Le bilan : une opération blanche… mais sereine
Nous avions déjà vécu une expérience similaire par le passé.
Lors d’une précédente diffusion sur M6 et TF1, nous avions principalement misé sur le scale out.
L’application avait tenu jusqu’à atteindre la limite des 30 instances avant de devenir indisponible pendant plusieurs minutes.
Cette expérience nous a appris une chose essentielle : mieux vaut être trop prudent que pas assez.
Le coût supplémentaire de cette opération s’est élevé à environ 325 €.
Au regard du risque d’indisponibilité, du potentiel d’acquisition utilisateur et de l’image de marque préservée, ce coût était largement acceptable.
Les principales leçons retenues
1. Prévoir large
Dans ce type d’événement, sous-dimensionner l’infrastructure peut rapidement devenir catastrophique.
2. Réaliser des tests de charge réalistes
Les simulations permettent d’identifier les limites réelles de l’infrastructure avant le jour J.
3. Anticiper en amont
Éviter les déploiements applicatifs juste avant l’événement et préparer les serveurs suffisamment tôt.
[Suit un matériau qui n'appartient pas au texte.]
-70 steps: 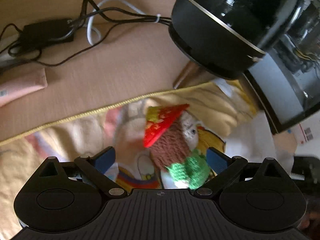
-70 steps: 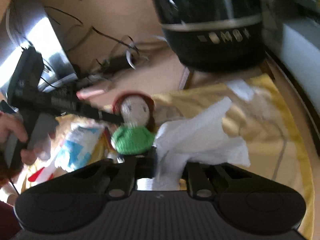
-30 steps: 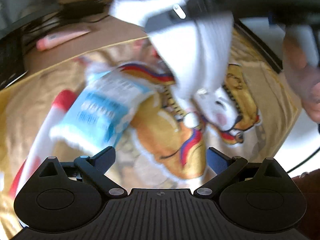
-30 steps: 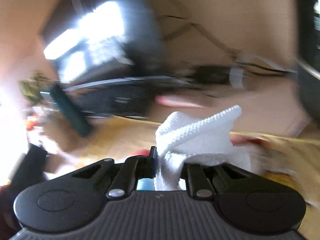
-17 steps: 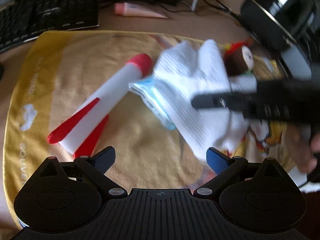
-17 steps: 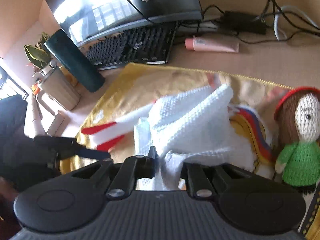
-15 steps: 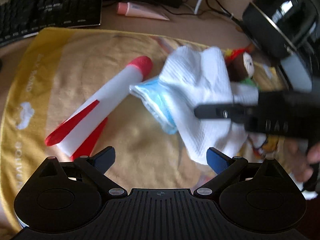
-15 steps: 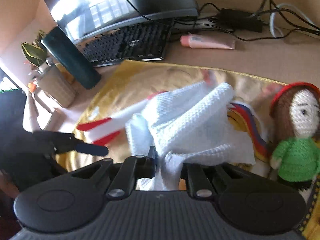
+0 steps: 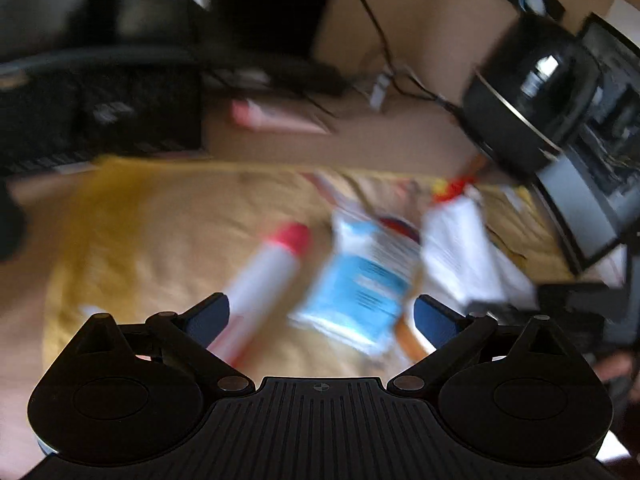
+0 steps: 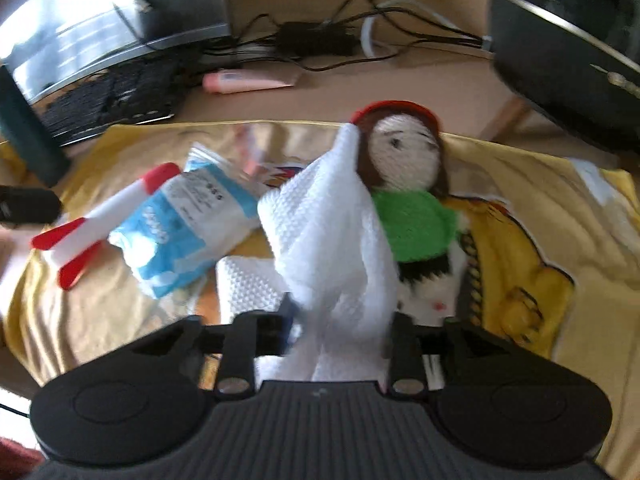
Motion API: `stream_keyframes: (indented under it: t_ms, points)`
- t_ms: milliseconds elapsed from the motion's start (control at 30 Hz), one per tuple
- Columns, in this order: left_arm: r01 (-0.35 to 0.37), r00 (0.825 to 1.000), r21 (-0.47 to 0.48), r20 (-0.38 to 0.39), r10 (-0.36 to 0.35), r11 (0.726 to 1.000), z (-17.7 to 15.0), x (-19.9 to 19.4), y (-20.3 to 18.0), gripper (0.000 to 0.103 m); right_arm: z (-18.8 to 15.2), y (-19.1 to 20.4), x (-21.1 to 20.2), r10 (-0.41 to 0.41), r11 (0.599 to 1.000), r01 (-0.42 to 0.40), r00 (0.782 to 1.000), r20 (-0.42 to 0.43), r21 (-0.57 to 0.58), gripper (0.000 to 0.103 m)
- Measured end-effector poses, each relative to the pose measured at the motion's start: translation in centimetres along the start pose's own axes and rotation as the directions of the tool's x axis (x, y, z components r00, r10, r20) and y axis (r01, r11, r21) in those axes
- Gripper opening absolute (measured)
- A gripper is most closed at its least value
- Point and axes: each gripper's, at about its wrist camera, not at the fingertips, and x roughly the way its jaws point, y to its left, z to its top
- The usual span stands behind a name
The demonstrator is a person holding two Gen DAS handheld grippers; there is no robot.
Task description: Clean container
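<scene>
Now the white cloth (image 10: 332, 232) drapes against the knitted doll (image 10: 404, 184).

White cloth (image 10: 332, 232), waffle weave, crumpled, pinched between the fingers of the right gripper (image 10: 340, 320), bunched upward and forward, lower folds trailing onto the yellow towel (image 10: 560, 200). Rocket-shaped container (image 10: 108, 216): white body, red cap, red fins, lying on its side on the same towel, cap end touching the blue pouch (image 10: 192, 224), apart from the cloth. Heavily blurred in the left wrist view; fine detail unreadable there.
</scene>
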Motion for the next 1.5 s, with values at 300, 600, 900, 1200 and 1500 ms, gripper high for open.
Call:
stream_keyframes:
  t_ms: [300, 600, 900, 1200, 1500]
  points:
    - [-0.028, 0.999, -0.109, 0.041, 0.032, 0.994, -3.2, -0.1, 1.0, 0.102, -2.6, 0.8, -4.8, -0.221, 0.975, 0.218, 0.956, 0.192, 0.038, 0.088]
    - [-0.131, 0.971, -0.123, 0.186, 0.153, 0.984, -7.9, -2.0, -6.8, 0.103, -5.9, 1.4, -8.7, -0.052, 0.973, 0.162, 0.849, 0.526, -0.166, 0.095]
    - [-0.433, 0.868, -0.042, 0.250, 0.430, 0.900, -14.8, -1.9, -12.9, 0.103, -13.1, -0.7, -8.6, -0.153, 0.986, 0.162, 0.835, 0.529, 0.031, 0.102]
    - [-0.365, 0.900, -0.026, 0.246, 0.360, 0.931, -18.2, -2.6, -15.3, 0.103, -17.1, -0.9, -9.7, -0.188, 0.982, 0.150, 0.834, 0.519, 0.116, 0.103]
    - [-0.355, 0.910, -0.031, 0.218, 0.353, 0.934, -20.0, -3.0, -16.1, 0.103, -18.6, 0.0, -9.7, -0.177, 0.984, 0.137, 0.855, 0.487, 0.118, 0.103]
Bonnes pratiques pour gérer un pic de charge sur Azure
Étapes clés
- Étudier l’audience potentielle ;
- Réaliser des simulations de charge ;
- Préparer les règles d’autoscaling ;
- Éviter les mises en production avant l’événement ;
- Superviser l’infrastructure en temps réel.
Erreurs à éviter
- Sous-estimer la curiosité des spectateurs ;
- Ne compter que sur le scale out ;
- Préparer l’infrastructure trop tardivement ;
- Négliger le monitoring.
Outils recommandés
- Azure App Service ;
- PostgreSQL Flexible Server ;
- Azure Front Door ;
- New Relic ;
- Azure Monitor.
❓ FAQ
Comment Azure gère-t-il l’autoscaling ?
Azure permet de définir des règles de scaling basées sur différents indicateurs comme le CPU, la mémoire ou le nombre de requêtes.
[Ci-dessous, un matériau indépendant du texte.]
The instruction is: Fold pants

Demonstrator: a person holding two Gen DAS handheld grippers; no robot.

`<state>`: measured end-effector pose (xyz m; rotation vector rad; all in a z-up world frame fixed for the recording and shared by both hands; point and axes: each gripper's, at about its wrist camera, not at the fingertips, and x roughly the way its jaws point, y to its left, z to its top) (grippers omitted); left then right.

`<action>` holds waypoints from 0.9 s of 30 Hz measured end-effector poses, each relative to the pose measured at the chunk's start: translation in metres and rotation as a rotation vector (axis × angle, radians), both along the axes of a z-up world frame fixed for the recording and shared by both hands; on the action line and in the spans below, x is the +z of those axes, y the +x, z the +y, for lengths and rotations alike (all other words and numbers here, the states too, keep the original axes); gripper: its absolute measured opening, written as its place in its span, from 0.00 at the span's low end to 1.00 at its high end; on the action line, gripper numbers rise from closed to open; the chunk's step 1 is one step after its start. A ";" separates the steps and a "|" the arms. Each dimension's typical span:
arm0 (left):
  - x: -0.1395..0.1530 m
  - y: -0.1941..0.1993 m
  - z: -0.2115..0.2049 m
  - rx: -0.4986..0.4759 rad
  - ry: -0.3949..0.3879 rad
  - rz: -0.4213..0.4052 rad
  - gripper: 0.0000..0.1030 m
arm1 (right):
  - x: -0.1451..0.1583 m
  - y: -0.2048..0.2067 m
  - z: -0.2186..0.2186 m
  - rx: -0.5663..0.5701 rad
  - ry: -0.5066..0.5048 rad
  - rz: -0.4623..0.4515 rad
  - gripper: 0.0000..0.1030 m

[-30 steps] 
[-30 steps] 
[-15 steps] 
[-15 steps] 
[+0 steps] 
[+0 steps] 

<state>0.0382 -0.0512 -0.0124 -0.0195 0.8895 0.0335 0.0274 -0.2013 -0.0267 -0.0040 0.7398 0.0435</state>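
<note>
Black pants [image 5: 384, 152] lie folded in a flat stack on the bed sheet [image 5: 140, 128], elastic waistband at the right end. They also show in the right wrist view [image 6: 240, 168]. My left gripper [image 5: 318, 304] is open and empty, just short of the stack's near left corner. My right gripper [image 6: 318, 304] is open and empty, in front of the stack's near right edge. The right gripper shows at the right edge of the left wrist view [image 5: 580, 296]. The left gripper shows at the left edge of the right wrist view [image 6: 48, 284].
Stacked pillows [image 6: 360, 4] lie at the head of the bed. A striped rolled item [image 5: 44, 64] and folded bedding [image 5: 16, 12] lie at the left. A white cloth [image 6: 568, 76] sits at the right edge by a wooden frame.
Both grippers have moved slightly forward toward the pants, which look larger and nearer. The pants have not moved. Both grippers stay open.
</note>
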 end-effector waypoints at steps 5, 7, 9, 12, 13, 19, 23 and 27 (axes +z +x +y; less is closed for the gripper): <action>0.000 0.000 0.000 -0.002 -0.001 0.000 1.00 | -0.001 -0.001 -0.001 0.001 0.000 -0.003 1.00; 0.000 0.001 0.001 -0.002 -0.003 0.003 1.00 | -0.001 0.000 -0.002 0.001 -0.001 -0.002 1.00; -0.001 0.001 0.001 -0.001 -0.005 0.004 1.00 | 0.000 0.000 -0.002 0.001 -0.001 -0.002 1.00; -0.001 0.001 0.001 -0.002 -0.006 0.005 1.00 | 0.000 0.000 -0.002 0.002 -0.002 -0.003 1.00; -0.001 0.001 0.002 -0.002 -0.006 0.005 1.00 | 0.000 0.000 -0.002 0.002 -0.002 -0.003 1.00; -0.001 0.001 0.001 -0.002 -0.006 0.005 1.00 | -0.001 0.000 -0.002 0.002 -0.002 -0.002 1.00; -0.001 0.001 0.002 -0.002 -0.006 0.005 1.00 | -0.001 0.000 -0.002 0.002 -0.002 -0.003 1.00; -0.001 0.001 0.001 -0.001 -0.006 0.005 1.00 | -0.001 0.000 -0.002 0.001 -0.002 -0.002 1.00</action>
Il est également possible d’utiliser des mécanismes automatiques plus avancés qui ajustent dynamiquement le nombre d’instances selon la charge réelle.
Quelle est la différence entre Azure App Service et Kubernetes ?
Azure App Service est généralement plus simple à administrer pour des applications monolithiques.
Kubernetes devient particulièrement intéressant pour les architectures microservices où chaque composant doit pouvoir scaler indépendamment.
Azure Container Apps représente aujourd’hui un excellent compromis : il repose sur les mécanismes de scaling Kubernetes tout en conservant une simplicité proche d’App Service.
Combien coûte un pic de charge sur Azure ?
Le coût dépend principalement :
- du nombre d’instances ;
- du niveau de scale up ;
- de la durée du pic ;
- des services associés.
Dans notre cas, le surcoût total de l’opération a été d’environ 325 €.
Prochaine étape
Notre prochaine évolution sera d’optimiser encore davantage les seuils d’autoscaling afin d’améliorer le ratio coût/performance lors des prochains événements.
Autre approche possible
Sur certains projets vitrines sans connexion utilisateur, il est également possible de transformer le site en contenu statique.
Les pages sont alors générées à l’avance et les serveurs n’ont plus qu’à distribuer du contenu déjà préparé.
Cette approche réduit énormément la charge backend et permet d’absorber des volumes de trafic très importants avec peu de ressources.